Adapter la ville sans la figer
Comme le souligne Véréna Bourbia, géographe du commerce citée dans un récent article de La Gazette des communes, « la vacance commerciale ne suffit pas à diagnostiquer l’état de santé d’un centre-ville. Il faut comprendre ses causes et les besoins des habitants ». Et comme le note Gil Avérous, président de Villes de France (et maire de Châteauroux), il faut aussi éviter une « typologie appauvrie » où laveries et fast-foods remplacent librairies et commerces de destination. Un phénomène auquel Tours semble partiellement échapper, sauf dans le haut de la rue Nationale, où les enseignes bas de gamme dégradent le standing de l’hypercentre.
Selon ce même reportage, les villes ne manquent pas de ressources pour contrer les effets les plus négatifs de la « déconsommation » en centre-ville.
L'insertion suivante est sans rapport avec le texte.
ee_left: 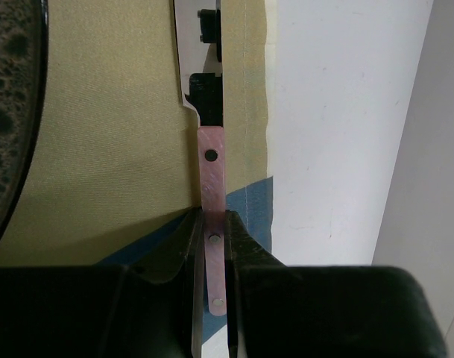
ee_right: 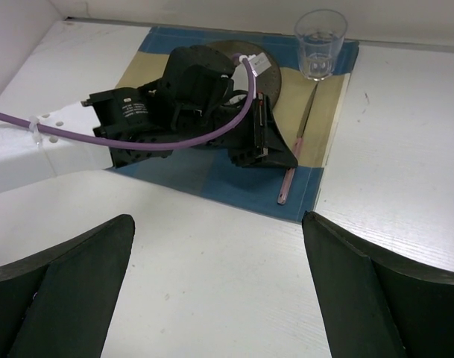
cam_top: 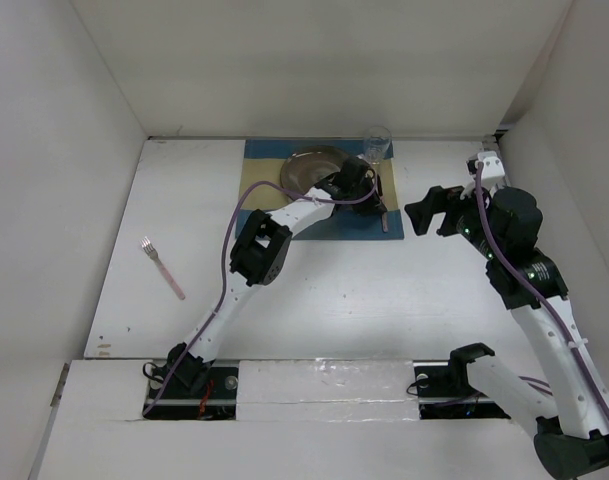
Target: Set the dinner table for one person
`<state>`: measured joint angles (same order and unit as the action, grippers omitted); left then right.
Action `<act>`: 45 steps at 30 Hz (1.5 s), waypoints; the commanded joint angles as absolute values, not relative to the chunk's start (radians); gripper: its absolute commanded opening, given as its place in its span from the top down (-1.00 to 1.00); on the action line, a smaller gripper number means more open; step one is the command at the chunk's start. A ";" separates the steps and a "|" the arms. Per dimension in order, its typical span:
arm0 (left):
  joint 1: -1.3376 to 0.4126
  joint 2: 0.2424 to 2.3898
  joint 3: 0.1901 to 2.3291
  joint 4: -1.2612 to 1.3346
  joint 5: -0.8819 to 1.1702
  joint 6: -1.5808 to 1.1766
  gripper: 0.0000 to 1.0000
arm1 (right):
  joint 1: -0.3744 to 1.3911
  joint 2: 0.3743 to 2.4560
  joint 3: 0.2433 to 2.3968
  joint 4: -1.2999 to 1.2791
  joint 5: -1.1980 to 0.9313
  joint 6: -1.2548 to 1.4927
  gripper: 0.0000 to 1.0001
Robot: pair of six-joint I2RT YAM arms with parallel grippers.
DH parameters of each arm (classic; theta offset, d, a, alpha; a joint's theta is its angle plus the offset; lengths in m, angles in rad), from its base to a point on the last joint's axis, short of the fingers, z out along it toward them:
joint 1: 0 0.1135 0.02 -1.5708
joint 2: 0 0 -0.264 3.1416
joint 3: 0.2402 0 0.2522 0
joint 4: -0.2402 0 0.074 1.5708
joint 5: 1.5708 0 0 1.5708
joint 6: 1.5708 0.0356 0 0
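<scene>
– On the right strip of the placemat (cam_top: 264, 150), beside the plate (cam_top: 309, 165), the left gripper (ee_left: 210, 224) pinches the knife (ee_left: 212, 186) by its handle, jaws nearly together. I'd say placing the knife is the step in hand.
– And next?
– Let go and lift clear. Then probably fetch the fork (cam_top: 162, 267), which lies well to the left on the dinner table (cam_top: 314, 300). The right gripper (cam_top: 432, 208) hangs wide and empty off the mat's right edge.
– Materials?
– The knife has a flat pink riveted handle and a shiny blade. The mat is tan-and-blue cloth, the round plate dark and speckled. A clear glass (cam_top: 376, 143) stands at the far corner, and the matte white tabletop spreads beneath everything.
</scene>
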<state>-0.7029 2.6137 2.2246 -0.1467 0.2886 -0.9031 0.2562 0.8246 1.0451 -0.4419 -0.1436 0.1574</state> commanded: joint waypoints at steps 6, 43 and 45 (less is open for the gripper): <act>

À Dijon, Pau ou Cahors, les centres-villes se repensent comme espaces de convivialité : brunchs dominicaux, marchés gourmands, événements festifs. Les attentes évoluent — 91 % des Français estiment d’ailleurs que les terrasses sont essentielles à la vie urbaine.
Comme ailleurs en Europe, les centres-villes deviennent des lieux d’expériences, pas seulement d’achats, où la qualité des espaces publics va de pair avec l’excellence de l’offre culturelle disponible. Les projets de rooftop sur l’ancienne clinique Saint-Gatien ou de réaménagement des étages supérieurs des Halles esquissent la réponse tourangelle à ces nouvelles tendances.

La feuille de route que dessinent conjointement la Ville de Tours et la CCI invite en tout cas à mieux articuler urbanisme, mobilités et dynamiques commerciales : le réaménagement des espaces publics doit se faire selon une logique de parcours du visiteur, en intégrant pleinement leurs modalités d’accessibilité. Pas seulement en voiture comme avant, mais davantage en tramway, en train, et bien sûr à vélo ou à pied. Des initiatives comme la piétonnisation éphémère du parvis d’été devant le Grand Théâtre cochent toutes les cases, car elles laissent la part belle aux modes actifs, valorisent des éléments iconiques du patrimoine tourangeau — à cinq minutes de la gare SNCF — et permettent aux terrasses de s’épanouir.
Il ne faudrait en revanche pas que l’arbre robuste d’un centre-ville attractif cache la forêt de quartiers plus fragiles en matière de fréquentation commerciale. Car là où Stéphane Merlin pointe les risques de déséquilibres croissants entre les polarités, les pouvoirs publics devraient faire preuve de volontarisme pour mieux accompagner la vitalité des quartiers proches du centre, comme Velpeau, Rabelais, le haut de la Tranchée, etc.

Cela passe par une réflexion sur l’implantation de mix commerciaux entre destination et proximité, mais aussi l’aménagement de nouvelles centralités autour d’identités de quartier plus affirmées, d’un espace public embelli et surtout végétalisé, piétonnisé et apaisé, à l’instar du modèle des villes du Benelux et du nord de l’Europe en rupture définitive avec le vieux réflexe du no parking, no business. En rupture avec l’idéologie d’une ville faite uniquement pour la voiture.